= Exercise details =
A verbatim copy of the listing is needed; pictures are to be left out.

##### Input data

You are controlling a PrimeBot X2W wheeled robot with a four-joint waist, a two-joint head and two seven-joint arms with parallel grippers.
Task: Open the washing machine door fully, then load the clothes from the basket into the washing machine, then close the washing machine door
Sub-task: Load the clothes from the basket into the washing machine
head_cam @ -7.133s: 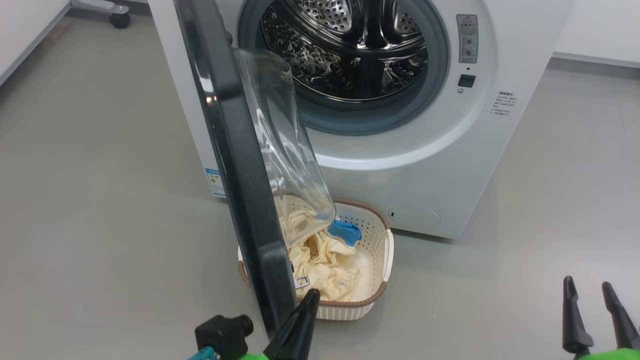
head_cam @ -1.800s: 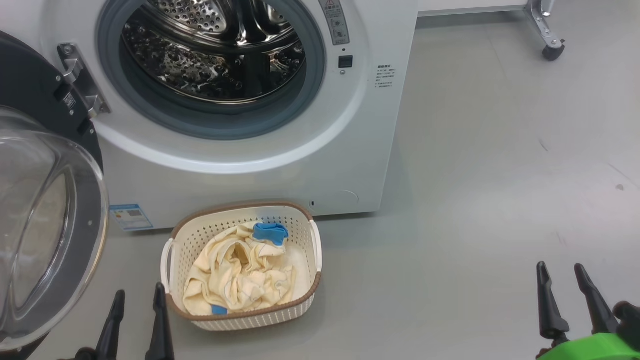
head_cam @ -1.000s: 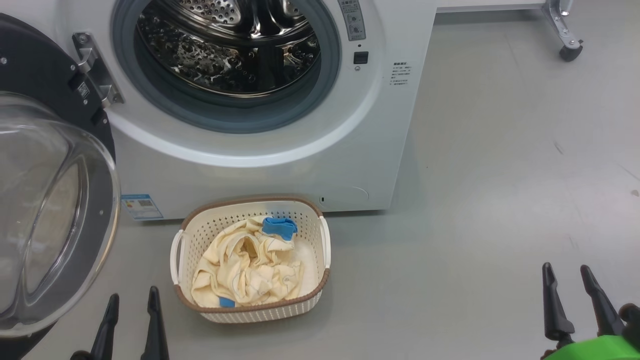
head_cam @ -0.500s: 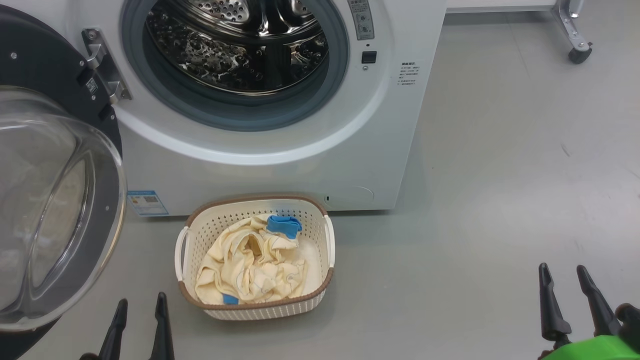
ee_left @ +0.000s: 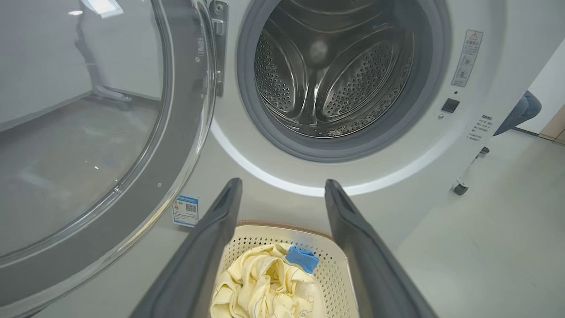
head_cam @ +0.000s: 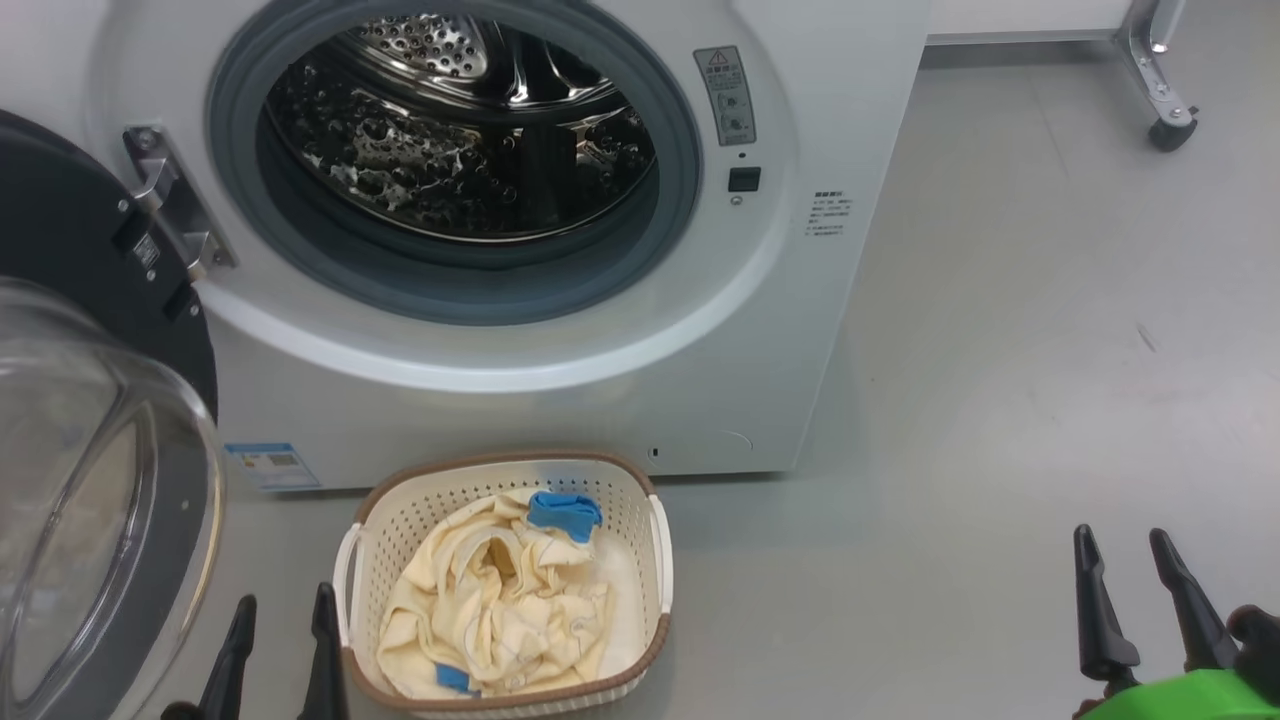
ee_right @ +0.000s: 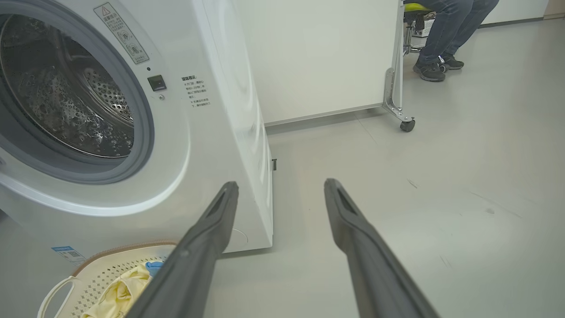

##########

= Answer to this problem =
You are controlling a PrimeBot X2W wheeled robot with a four-joint waist, a two-joint head and two seven-joint arms with parallel grippers.
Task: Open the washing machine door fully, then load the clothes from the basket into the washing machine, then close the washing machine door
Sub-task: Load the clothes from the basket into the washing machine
head_cam @ -7.133s: 
head_cam @ -1.800s: 
head_cam @ -1.000s: 
head_cam @ -0.500s: 
ee_left @ +0.000s: 
head_cam @ +0.000s: 
ee_right @ +0.000s: 

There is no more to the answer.